For small RNA sequencing read alignments, reads were trimmed with Trimmomatic v.0.36 and mapped on the minicircle assembly with bowtie2 v.2.3.4.1 with ‘–local, –fast’ options. Resulting alignments were processed with SAMtools v.1.1. For putative gRNA loci identified by small RNA read coverage (but lacking minicircle:mRNA alignments), we repeated the minicircle:mRNA search using all assembled mRNA isoforms.
The trimmed merged RNA-seq reads were mapped on the cryptogene reference sequences with T-Aligner v.3.3.0. The program generated dot matrices for each cryptogene, representing observed editing states, which we have previously defined as the number of Us inserted or deleted at any potential site of editing. Each editing site may have multiple edited states that will be variably supported by reads within the transcriptome (19). We then documented all alignments between the collection of 175 annotated minicircle-encoded gRNAs and all reads, mapped with T-Aligner using the approach described above. The resulting gRNA:read alignments were processed with a custom python script, read coordinates were translated onto the coordinates of T-Aligner’s dot matrix, and editing states observed with T-Aligner in the general read population and those supported by the gRNA:read alignments were compared. For each cryptogene, the percent of gRNA:read alignment supporting editing states was calculated. Editing patterns that represent different outcomes of editing for a gRNA were found with a custom Python script (part of the T-Aligner package, available at GitHub), which explores all gRNA:read alignments for each given gRNA, combining the alignments that are mapped on the same cryptogene locus. This procedure results in multiple sequence alignments that compile single gRNA sequences, their cognate cryptogene locus subsequences and one or more edited read sequences per gRNA. The version available at GitHub also performs the event-joining procedure used to generate data summarized in Supplementary Table S5. The event-joining script takes the text file output of ‘editing event mapper’ (Supplementary Figure S1). All read:gRNA alignments are mapped on reference coordinates and overlapping ‘nested’ alignments identified. We join them in ‘event’ if they have exactly the same 3′ end point (e.g. same anchoring sequence at 3′ end of the alignment on the read).

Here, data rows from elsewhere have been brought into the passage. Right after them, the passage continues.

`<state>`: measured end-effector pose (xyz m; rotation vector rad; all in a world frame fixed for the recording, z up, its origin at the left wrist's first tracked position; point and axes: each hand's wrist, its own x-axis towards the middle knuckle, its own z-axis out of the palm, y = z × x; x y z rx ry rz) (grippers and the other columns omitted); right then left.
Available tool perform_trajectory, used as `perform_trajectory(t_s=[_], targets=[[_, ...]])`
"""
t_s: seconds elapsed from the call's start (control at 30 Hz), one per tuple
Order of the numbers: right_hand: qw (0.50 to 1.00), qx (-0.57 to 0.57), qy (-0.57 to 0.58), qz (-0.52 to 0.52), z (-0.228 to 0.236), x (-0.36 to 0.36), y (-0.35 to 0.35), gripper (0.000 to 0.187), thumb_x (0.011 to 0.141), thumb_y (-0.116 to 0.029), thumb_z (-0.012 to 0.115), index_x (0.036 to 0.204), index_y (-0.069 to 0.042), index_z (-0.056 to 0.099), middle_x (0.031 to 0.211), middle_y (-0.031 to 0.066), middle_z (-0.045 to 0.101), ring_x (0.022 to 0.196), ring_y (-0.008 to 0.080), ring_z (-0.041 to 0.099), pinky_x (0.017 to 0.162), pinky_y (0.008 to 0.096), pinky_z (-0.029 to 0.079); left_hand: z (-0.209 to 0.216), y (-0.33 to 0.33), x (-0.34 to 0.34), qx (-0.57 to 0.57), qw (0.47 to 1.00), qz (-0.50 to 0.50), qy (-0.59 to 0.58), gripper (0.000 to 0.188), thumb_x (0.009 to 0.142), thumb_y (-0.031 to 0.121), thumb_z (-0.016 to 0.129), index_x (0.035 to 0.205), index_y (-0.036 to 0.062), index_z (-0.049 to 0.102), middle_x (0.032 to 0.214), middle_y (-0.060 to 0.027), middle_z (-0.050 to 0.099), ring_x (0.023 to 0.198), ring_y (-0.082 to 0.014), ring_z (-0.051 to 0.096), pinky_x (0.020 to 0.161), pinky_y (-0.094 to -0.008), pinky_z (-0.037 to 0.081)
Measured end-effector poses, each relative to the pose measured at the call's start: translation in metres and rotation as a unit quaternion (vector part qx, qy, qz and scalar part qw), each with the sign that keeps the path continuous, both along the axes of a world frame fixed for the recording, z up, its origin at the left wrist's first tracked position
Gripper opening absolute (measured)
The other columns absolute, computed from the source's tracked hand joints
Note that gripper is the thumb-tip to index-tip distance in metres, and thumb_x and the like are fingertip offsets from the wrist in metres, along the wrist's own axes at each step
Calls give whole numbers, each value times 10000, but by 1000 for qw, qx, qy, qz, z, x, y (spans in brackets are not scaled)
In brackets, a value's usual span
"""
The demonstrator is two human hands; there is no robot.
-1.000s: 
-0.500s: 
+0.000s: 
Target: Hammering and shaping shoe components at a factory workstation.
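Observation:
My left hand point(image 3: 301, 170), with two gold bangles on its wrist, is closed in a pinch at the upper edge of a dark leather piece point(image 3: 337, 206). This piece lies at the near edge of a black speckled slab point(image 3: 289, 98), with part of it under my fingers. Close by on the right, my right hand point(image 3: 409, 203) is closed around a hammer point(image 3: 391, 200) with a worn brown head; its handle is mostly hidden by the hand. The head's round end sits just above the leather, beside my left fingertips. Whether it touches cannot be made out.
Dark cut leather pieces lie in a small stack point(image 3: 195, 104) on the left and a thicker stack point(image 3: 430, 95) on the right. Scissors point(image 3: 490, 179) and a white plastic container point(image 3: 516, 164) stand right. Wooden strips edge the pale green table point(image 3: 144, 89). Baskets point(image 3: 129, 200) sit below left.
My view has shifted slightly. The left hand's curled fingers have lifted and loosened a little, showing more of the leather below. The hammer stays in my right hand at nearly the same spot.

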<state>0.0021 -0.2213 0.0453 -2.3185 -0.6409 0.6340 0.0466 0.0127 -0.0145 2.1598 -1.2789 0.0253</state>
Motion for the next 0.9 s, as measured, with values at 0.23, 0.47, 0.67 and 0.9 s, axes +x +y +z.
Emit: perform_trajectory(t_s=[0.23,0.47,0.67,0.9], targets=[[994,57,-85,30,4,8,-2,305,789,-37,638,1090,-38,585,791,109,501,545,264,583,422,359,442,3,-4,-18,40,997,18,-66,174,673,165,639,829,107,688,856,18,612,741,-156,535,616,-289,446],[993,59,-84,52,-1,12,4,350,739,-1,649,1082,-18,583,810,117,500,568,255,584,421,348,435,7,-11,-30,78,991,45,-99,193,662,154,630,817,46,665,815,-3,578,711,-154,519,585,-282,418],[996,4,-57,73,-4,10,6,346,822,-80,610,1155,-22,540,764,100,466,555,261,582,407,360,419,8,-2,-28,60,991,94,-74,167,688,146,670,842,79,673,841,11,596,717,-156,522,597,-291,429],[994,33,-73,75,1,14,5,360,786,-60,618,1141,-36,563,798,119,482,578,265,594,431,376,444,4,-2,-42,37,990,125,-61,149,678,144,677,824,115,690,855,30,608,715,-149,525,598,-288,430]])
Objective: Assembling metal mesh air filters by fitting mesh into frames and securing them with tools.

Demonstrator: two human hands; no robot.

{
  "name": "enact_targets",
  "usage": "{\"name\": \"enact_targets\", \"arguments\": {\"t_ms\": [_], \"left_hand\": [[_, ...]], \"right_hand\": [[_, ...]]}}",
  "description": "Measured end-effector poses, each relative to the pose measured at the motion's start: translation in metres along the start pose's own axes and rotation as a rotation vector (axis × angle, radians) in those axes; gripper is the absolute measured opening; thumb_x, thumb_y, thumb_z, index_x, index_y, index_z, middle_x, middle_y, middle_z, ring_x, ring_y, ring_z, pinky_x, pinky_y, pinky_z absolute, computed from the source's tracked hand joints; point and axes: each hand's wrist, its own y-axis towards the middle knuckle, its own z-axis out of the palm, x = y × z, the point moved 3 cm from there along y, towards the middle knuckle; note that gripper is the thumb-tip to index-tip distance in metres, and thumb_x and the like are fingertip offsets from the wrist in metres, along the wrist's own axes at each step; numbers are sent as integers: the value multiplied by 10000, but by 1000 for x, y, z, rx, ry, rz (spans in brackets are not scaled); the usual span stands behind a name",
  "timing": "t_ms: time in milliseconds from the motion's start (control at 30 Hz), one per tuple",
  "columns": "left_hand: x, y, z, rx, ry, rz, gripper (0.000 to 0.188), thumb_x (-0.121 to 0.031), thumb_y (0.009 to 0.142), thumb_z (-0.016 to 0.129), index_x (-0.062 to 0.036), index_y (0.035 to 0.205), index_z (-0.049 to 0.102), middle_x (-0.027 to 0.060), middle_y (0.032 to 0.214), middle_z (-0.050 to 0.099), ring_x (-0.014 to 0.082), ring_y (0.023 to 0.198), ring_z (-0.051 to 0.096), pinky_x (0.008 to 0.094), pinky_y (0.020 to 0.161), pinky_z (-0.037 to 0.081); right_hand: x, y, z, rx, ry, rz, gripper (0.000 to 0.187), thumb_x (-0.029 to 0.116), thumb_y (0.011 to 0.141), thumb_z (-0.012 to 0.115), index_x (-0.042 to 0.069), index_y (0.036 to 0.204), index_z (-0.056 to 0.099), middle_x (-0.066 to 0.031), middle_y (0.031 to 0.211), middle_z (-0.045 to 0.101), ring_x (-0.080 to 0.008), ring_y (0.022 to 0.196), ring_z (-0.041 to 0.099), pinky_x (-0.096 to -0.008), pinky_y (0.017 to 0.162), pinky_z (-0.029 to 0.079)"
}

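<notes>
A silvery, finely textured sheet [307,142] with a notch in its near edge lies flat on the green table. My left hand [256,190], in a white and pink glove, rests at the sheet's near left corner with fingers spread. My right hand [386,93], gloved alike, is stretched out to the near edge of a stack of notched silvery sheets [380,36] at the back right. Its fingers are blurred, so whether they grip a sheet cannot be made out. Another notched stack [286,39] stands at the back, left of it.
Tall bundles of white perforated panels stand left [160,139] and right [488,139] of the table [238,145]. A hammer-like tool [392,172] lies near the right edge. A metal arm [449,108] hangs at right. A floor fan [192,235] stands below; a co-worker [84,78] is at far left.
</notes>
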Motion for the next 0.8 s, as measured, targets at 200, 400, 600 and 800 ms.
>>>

Understanding the origins of U-indel editing variation requires a complete and accurate catalogue of minicircles and their gRNAs. Hence, in addition to the 26 available complete kDNA minicircles of L. pyrrhocoris (36), we have assembled an additional 41 minicircles using a modified sequential seed extension algorithm, producing a putatively complete repertoire of 67 minicircles. The structure of a typical L. pyrrhocoris minicircle is shown in Figure 1A, while features of each minicircle are provided in Supplementary Table S1. This complete repertoire was essential to our goals of characterizing the degree of structural and phylogenetic heterogeneity of this kDNA component and allowed for mapping of the entire putative gRNA and small RNA populations.


(A) A scheme of a typical L. pyrrhocoris H10 minicircle with two conserved regions (CRs). The zero coordinate is placed at the conserved sequence block 1 (CSB1) within the CR of the left unit. Fifty-five of 67 minicircles are asymmetric in that they possess a left unit encoding a gRNA and a right unit lacking one as shown. The left monomer almost always bears a gRNA and a downstream motif as shown, based on alignments to edited mRNAs and small RNA read coverage. The right monomer is usually inactive (gray) based on small RNA read coverage, but sometimes contains a putative gRNA locus and/or a highly diverged downstream motif (potential locations indicated). Universal minicircle CSB1 and CSB3 are shown. (B) Scatterplot comparing the number of shotgun DNA sequencing reads mapped (a proxy of copy number) to the number of total RNA-seq reads, mapped for each minicircle, and the linear regression line for these values with its R2 value. Each data point on the plot reflects the dimeric minicircle, each dot size is proportional to the level of small RNA sequencing reads mapped on monomeric unit with highest expression (usually the left). (C) Relative individual minicircle class abundances in the kDNA of various L. pyrrhocoris strains, as determined by the number of shotgun DNA sequencing reads mapped on each minicircle. The Y-axis shows read counts for a particular minicircle class divided by the number of reads mapped to the most abundant minicircle class. Each bar shows the coverage of a single minicircle class, with its placement along the X-axis determined by its relative abundance in strain H10 from the highest (left) to the lowest (right). From top to bottom panels show L. pyrrhocoris strains H10, F19, F165, 25EC, 324RV and P59.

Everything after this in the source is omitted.